José Genoino
A afirmação e o aperfeiçoamento da democracia exigem alto grau de legitimação das instituições políticas. O Congresso, por expressar a representação do povo e por ser o poder definidor da própria estrutural legal e institucional da Nação, está permanentemente comprimido pelas exigências de legitimação. O não- funcionamento do sistema político geral comporta uma carga crítica ao Congresso, em particular. E um inadequado funcionamento do Congresso, em particular, afeta o desempenho da democracia e das demais instituições como um todo. A vigilância sobre o Congresso e a busca de seu funcionamento eficaz são demandas do próprio exercício da democracia política e da cidadania.
Pode-se dizer que, nos últimos anos, o Congresso vem fazendo um esforço crescente no sentido de buscar maior eficácia e de ascender graus de legitimação. Mas ainda está longe daquilo que se poderia aceitar como razoável. A não-recuperação de prerrogativas, a não-definição de pautas próprias e a ausência de uma reforma interna são os principais pontos de estrangulamento da eficiência e da maior legitimação.
Mas, por outro lado, têm aumentado a produção legislativa, o funcionamento e o aperfeiçoamento de comissões etc. No item da moralização, a Câmara, de forma particular, tem feito um esforço contínuo: após a Constituinte, já foram cassados uns 15 deputados, dois este ano – Talvane Albuquerque e Hildebrando Pascoal. Mas nesse mesmo item, por exemplo, não foi aprovada uma nova regulamentação da imunidade parlamentar, que separe a proteção do exercício político do mandado dos crimes comuns.

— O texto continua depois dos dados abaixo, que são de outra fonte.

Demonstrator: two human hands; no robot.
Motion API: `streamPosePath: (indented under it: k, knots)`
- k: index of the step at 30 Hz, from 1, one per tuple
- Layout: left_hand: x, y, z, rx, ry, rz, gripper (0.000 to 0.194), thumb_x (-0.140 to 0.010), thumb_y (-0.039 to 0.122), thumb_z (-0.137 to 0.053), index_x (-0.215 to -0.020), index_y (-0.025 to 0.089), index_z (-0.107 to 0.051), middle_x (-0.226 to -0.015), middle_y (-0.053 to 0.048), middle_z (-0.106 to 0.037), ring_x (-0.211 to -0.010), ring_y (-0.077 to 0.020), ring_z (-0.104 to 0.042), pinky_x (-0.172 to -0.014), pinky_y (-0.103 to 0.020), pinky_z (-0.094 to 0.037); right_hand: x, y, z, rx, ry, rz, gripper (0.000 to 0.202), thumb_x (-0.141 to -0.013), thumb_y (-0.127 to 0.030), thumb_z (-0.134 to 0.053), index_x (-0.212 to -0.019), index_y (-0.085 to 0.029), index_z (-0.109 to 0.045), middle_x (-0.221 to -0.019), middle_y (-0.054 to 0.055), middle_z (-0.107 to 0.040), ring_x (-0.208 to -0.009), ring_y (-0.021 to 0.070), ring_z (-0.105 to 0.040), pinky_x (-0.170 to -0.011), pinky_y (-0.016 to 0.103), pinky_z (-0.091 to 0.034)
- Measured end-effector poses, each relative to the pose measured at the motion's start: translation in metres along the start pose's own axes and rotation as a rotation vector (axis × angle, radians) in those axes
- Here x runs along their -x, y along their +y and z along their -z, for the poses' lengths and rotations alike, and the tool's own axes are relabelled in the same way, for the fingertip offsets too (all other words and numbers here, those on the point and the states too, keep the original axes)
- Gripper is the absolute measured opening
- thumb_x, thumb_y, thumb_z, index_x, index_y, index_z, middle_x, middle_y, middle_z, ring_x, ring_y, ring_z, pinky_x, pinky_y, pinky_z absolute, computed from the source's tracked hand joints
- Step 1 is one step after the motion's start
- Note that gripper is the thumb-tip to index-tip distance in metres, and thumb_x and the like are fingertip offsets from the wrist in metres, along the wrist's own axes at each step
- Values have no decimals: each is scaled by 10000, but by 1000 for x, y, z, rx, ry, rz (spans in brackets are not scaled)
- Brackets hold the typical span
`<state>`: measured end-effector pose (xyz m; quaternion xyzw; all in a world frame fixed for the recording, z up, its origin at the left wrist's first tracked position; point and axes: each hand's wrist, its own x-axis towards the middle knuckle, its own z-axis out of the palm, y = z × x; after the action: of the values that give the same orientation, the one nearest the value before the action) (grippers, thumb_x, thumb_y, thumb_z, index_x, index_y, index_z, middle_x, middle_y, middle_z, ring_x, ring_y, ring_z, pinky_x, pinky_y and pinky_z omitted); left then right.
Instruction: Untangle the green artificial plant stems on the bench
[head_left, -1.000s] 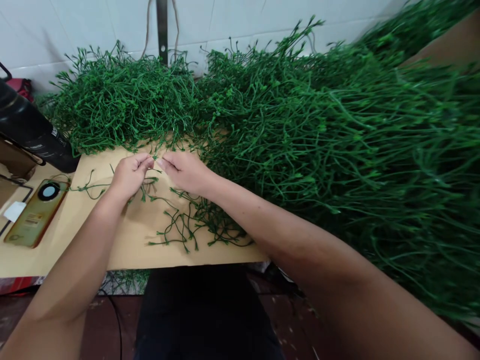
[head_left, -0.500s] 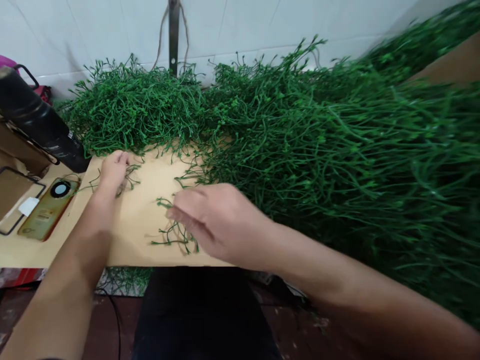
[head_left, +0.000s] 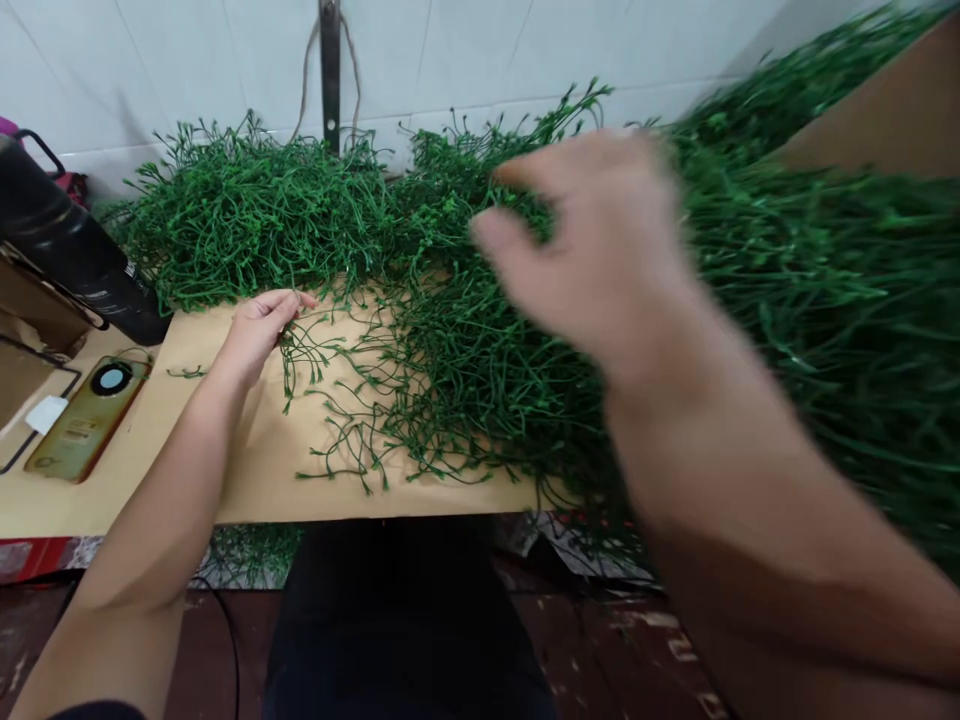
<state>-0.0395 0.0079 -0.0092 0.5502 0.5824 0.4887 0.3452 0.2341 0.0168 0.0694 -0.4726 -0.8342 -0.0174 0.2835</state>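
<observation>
My left hand (head_left: 262,325) pinches a small bunch of green plastic stems (head_left: 304,360) just above the tan board (head_left: 262,465). The stems fan out below and to the right of its fingertips. My right hand (head_left: 592,235), blurred by motion, is over the large pile of green stems (head_left: 502,350), thumb and forefinger apart and nothing visible between them. Its other fingers are hidden behind the hand. Loose stems (head_left: 352,450) lie on the board between the pile and my left forearm.
A second heap of stems (head_left: 247,220) lies along the white tiled wall. At the left are a black bottle (head_left: 75,245) and a yellowed phone case (head_left: 90,420). A brown cardboard piece (head_left: 892,120) rises at the right. More stems (head_left: 255,555) show below the board's edge.
My right hand has lifted from the loose stems at the board's front, moved up and right over the pile, and opened. My left hand has shifted right with its stems.
</observation>
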Motion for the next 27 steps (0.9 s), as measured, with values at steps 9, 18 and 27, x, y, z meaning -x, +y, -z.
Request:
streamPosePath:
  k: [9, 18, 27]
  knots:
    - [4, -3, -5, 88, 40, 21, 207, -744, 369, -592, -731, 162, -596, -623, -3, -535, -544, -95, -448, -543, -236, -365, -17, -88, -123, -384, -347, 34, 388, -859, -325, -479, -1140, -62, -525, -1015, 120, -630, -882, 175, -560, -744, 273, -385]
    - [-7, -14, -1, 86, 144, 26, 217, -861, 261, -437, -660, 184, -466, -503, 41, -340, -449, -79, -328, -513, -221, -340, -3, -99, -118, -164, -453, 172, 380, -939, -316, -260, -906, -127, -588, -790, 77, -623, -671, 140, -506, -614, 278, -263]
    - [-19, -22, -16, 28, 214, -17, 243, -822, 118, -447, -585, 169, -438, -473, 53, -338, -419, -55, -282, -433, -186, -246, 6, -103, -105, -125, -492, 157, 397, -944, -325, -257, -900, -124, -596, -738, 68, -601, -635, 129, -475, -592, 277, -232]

Dentre avanços e tropeços, há avanços fundamentais e tropeços graves. A CPI do Narcotráfico está revolvendo as entranhas do crime organizado no País, desenhando um mapa do seu funcionamento, revelando os limites e as omissões das polícias, da Justiça, do Banco Central e da Receita no combate a esse câncer que se espalha pela sociedade e pelas instituições. Mas a aprovação da anistia para os delitos eleitorais de deputados e senadores significou uma derrapada imperdoável do Congresso.
E não apenas pelo cancelamento das multas que deputados e senadores deveriam pagar: ocorre que a auto-anistia é um estímulo à sonegação e ao desrespeito à lei num país em que a lei é normalmente burlada. Como se sentirão o trabalhador que tem o Imposto de Renda descontado na folha de pagamento e o contribuinte honesto, dentre tantos que não sonegam, ante representantes do povo que aprovam leis para cancelar seus próprios delitos? Se alguns argumentam que a lei dos crimes eleitorais é incorreta, deveriam pagar suas faltas e, depois, propor a modificação da lei.

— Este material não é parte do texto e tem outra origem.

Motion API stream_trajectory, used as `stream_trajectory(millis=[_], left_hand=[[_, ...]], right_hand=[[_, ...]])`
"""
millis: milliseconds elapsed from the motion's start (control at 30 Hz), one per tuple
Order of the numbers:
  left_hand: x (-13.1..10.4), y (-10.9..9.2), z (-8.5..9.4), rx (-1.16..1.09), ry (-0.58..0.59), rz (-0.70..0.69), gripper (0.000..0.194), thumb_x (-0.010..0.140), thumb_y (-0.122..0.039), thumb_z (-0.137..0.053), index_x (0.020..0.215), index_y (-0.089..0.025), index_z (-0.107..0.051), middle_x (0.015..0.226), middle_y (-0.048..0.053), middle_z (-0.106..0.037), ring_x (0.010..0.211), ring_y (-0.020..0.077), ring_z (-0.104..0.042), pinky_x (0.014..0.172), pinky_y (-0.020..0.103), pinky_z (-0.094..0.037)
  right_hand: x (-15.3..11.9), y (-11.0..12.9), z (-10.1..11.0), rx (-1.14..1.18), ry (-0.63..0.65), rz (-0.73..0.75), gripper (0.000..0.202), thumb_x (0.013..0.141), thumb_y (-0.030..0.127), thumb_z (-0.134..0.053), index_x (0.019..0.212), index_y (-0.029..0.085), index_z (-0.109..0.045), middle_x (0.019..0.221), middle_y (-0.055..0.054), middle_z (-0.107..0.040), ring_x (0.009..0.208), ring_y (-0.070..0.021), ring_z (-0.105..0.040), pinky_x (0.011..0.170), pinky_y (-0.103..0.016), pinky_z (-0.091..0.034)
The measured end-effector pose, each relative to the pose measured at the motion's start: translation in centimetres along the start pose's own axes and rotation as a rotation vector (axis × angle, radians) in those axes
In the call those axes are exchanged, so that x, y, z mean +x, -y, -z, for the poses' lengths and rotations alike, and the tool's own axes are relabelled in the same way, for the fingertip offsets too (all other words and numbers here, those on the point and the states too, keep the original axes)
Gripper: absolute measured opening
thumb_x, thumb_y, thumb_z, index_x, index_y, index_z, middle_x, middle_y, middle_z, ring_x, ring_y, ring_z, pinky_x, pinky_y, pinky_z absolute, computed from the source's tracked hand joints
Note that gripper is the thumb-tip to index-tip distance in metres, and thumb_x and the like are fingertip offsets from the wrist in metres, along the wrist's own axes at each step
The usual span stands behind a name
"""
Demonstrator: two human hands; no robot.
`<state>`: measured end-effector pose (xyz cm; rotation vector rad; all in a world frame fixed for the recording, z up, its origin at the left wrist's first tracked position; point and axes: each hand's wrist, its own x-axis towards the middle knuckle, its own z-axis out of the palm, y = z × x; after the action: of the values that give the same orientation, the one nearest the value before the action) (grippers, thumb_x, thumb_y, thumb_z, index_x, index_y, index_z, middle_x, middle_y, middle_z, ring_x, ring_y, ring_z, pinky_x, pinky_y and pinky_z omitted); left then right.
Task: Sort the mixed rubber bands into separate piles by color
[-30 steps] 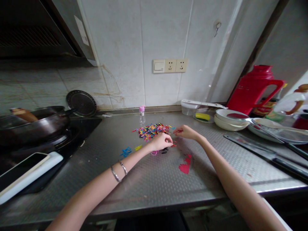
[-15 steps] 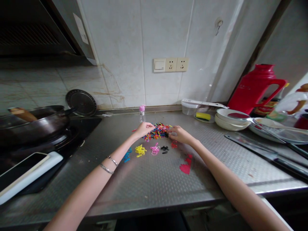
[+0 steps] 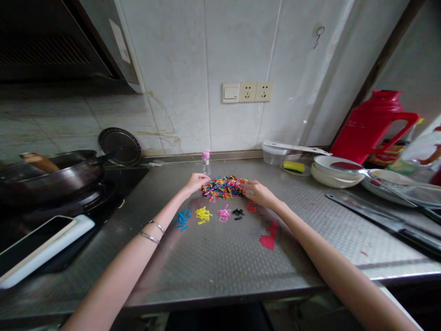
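Observation:
A heap of small multicoloured bands [image 3: 223, 187] lies on the metal counter. My left hand [image 3: 197, 182] is at the heap's left edge, fingers pinched together; what they hold, if anything, is too small to name. At the right edge, my right hand [image 3: 255, 191] touches the heap with closed fingers, their tips partly hidden. In front of the heap lie little piles: blue bands [image 3: 183, 219], yellow bands [image 3: 203, 214], pink bands [image 3: 224, 213], black bands [image 3: 237, 214] and red bands [image 3: 251, 207].
Behind the heap stands a pink-capped bottle [image 3: 206, 158]. A red scrap [image 3: 269, 236] lies front right. Farther right are a sponge [image 3: 294, 166], bowls [image 3: 334, 177], a knife [image 3: 365, 211] and a red flask [image 3: 375, 124]. On the left are a pan [image 3: 69, 179] and a phone [image 3: 37, 239].
My left hand has moved left, from over the heap to its left edge, uncovering more bands and the blue pile. My right hand stays at the right edge. The view has shifted slightly.

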<state>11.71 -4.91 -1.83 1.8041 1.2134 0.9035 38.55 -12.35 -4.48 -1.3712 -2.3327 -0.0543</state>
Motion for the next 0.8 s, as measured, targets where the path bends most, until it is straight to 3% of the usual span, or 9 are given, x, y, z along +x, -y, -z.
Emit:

Na produtividade política, o Congresso fica devendo à sociedade em muitos aspectos. As reformas que foram aprovadas e aquelas que estão sendo boicotadas atendem mais aos interesses do Planalto e menos aos interesses do País. Nas privatizações, o Congresso abriu mão do seu poder regulador, entregando-o a agências que são prolongamentos das prestadoras de serviços. Na Previdência, não se fez uma verdadeira reforma, mas se atendeu apenas às exigências fiscais do governo. O projeto de reforma do Judiciário, na essência, propõe mudanças cosméticas, não avançando na sua democratização e no seu aperfeiçoamento.
Mas quando o Congresso reage à inépcia dos palácios e atende aos interesses da sociedade, impulsionando a reforma tributária, cumpre sua função de representar a vontade nacional. Agora mesmo, o Congresso está diante da possibilidade de avançar, se incluir na pauta da convocação extraordinária pontos de agenda seus, e não apenas as determinações do Planalto.

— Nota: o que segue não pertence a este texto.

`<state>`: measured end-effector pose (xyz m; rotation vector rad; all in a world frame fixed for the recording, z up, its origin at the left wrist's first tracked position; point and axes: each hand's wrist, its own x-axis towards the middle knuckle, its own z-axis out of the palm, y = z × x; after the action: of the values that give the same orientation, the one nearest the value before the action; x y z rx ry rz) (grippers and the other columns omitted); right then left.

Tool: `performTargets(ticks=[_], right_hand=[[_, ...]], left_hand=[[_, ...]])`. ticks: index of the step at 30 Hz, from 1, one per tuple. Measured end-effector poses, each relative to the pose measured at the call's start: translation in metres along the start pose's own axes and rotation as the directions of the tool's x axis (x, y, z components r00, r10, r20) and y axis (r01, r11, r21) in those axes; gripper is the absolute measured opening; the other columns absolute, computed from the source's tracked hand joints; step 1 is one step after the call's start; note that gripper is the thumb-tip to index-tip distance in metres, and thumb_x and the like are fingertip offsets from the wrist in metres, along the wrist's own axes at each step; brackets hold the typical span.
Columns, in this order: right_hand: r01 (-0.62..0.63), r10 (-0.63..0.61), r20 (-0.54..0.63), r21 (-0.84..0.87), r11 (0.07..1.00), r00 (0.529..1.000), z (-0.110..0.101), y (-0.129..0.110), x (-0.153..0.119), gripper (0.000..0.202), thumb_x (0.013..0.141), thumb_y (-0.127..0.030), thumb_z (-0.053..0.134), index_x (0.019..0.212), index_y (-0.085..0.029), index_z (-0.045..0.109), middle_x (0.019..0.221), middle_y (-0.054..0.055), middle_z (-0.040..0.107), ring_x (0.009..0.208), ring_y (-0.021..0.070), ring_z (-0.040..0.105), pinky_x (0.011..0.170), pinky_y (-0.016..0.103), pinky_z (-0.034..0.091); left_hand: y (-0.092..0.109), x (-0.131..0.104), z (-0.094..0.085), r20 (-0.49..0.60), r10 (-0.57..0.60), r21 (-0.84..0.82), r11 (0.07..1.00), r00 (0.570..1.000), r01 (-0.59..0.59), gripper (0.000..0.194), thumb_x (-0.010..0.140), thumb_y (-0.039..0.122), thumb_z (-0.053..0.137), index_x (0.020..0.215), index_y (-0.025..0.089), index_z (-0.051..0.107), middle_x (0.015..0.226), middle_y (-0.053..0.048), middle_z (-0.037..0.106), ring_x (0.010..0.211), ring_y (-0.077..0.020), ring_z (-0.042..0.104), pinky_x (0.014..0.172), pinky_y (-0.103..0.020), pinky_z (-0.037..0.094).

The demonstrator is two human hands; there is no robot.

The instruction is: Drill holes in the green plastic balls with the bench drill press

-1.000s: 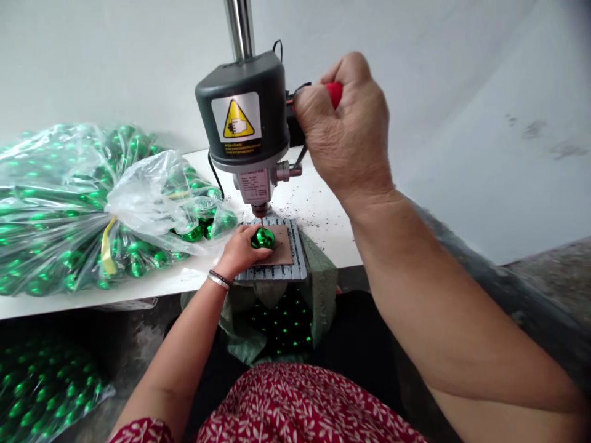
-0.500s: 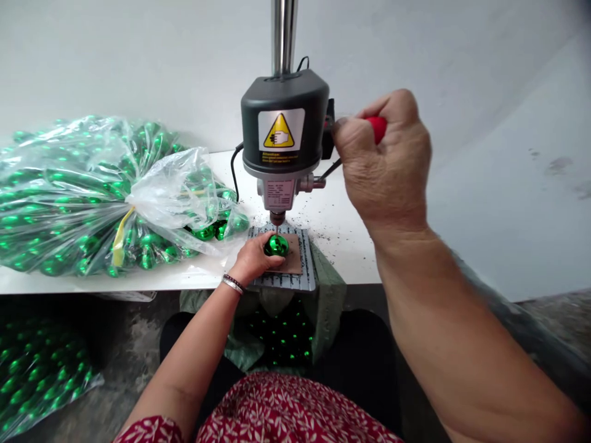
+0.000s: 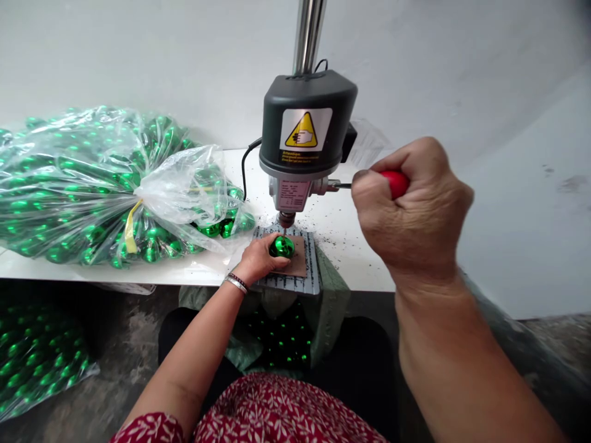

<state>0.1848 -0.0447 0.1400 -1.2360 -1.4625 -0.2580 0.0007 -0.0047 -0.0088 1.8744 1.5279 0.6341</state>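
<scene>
Your left hand [image 3: 259,257] grips the shiny green round ball [image 3: 283,247], thumb at its near side and fingers at its far side. The ball sits on the flat brown board [image 3: 299,261], on the slotted grey metal base plate [image 3: 313,271], directly under the chuck of the dark grey drill press [image 3: 310,92]. Your right hand [image 3: 413,212] is closed around the red rounded knob [image 3: 396,183] of the feed lever.

The base plate reaches the near edge of the white flat table [image 3: 369,264]. To its right, you have open tabletop, scattered with dark chips. To its left, room is narrow: the clear plastic bag of green balls [image 3: 92,191] lies near your left hand.

The white warning label [image 3: 305,130] reads "Attention" beneath a yellow hand triangle; its smaller lines are illegible. Print on the pale rating plate [image 3: 292,194] is too small to read reliably.

Your fingers cover the ball's left side; you cannot confirm bit contact. The polished metal column [image 3: 309,37] is cut off above. Balls inside the dull green woven sack [image 3: 333,286] are dim.
</scene>
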Motion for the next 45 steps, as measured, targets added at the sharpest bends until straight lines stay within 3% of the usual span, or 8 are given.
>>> performTargets(ticks=[5,12,20,29,36,45], right_hand=[[-0.01,0.012,0.053,-0.04,0.999,0.998,-0.002,-0.002,-0.004,0.008,0.074,-0.025,0.048,0.074,-0.017,0.05,0.058,-0.005,0.046,0.055,0.0026,0.035,0.058,0.019,0.032],[-0.017,0.015,0.065,0.031,0.999,0.998,-0.002,0.001,-0.015,0.018,0.082,-0.028,0.049,0.076,-0.016,0.061,0.066,-0.003,0.056,0.06,0.0019,0.042,0.063,0.018,0.036],[-0.033,0.031,0.027,0.08,0.996,0.999,0.0,-0.006,-0.014,0.045,0.09,-0.053,0.05,0.067,-0.015,0.052,0.052,-0.006,0.039,0.051,0.0007,0.032,0.053,0.017,0.027],[-0.048,0.047,0.022,0.051,0.998,0.999,0.002,-0.003,-0.015,0.033,0.087,-0.043,0.052,0.068,-0.016,0.05,0.054,-0.006,0.043,0.052,0.0022,0.035,0.056,0.019,0.029],[-0.052,0.052,-0.019,0.013,0.999,0.998,0.006,0.001,-0.031,0.03,0.09,-0.042,0.05,0.071,-0.019,0.05,0.059,-0.004,0.044,0.056,0.0054,0.037,0.058,0.023,0.03],[0.093,-0.096,-0.17,-0.027,0.995,0.981,0.02,0.012,-0.049,0.025,0.089,-0.035,0.053,0.069,-0.02,0.05,0.055,-0.003,0.047,0.049,0.0072,0.038,0.051,0.024,0.029]], left_hand=[[-0.002,0.0,0.001,-0.021,0.016,-0.004,1.0,1.0,-0.016,0.06,0.066,0.034,0.081,0.124,0.024,0.067,0.104,-0.002,0.074,0.1,-0.0241,0.067,0.091,-0.033,0.051],[-0.008,0.002,0.004,-0.018,0.027,-0.029,0.999,0.999,-0.028,0.06,0.066,0.035,0.081,0.123,0.024,0.066,0.106,-0.001,0.074,0.1,-0.0235,0.067,0.092,-0.033,0.05],[-0.013,0.006,0.008,-0.04,0.083,-0.095,0.992,0.996,-0.086,0.053,0.063,0.03,0.082,0.114,0.022,0.069,0.102,0.0,0.073,0.096,-0.0207,0.064,0.087,-0.029,0.051],[-0.015,0.009,0.007,-0.031,0.122,-0.115,0.986,0.992,-0.125,0.048,0.062,0.029,0.082,0.108,0.02,0.071,0.099,-0.001,0.071,0.094,-0.02,0.062,0.087,-0.03,0.05],[-0.016,0.009,0.007,-0.024,0.119,-0.105,0.987,0.993,-0.121,0.044,0.063,0.03,0.082,0.105,0.019,0.071,0.097,-0.001,0.071,0.092,-0.0196,0.062,0.085,-0.029,0.049],[-0.011,0.005,0.005,-0.025,0.107,-0.1,0.989,0.994,-0.109,0.042,0.064,0.031,0.08,0.104,0.021,0.071,0.098,0.0,0.073,0.092,-0.0195,0.064,0.086,-0.029,0.05]])
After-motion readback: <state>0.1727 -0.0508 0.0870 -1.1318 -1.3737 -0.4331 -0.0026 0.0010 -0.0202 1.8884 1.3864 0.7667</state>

Outra possibilidade de avanço e de busca de maior legitimação está com o Senado. Diante das evidências de quebra de decorro parlamentar pelo senador Luiz Estêvão (PMDB-DF), o Senado está na obrigação moral de cassá-lo. Aliás, o combate à corrupção deve ser revigorado pelas instituições legislativas, pelas autoridades administrativas, pela Justiça e pela Polícia. A corrupção vem crescendo assustadoramente nos últimos tempos, proporcionando enormes prejuízos ao poder público e à sociedade.
Os próprios partidos devem ser questionados quanto ao abrigo de corruptos e de integrantes do crime organizado. Afigura-se um contra-senso pregar a ‘‘ética na política’’ nos programas gratuitos de TV e abrigar políticos ligados ao narcotráfico e a esquemas de corrupção.
Os partidos não podem agir apenas diante de fatos consumados. Precisam precaver-se para preservar estruturas sadias, evitando a erosão que os encaminhará para o cemitérios das siglas partidárias. Se isso acontecer, será lamentável, pois a democracia brasileira precisa não só de instituições legitimadas, mas também de partidos representativos. O batido tema da reforma política e institucional se reatualiza na exigência de combate à corrupção.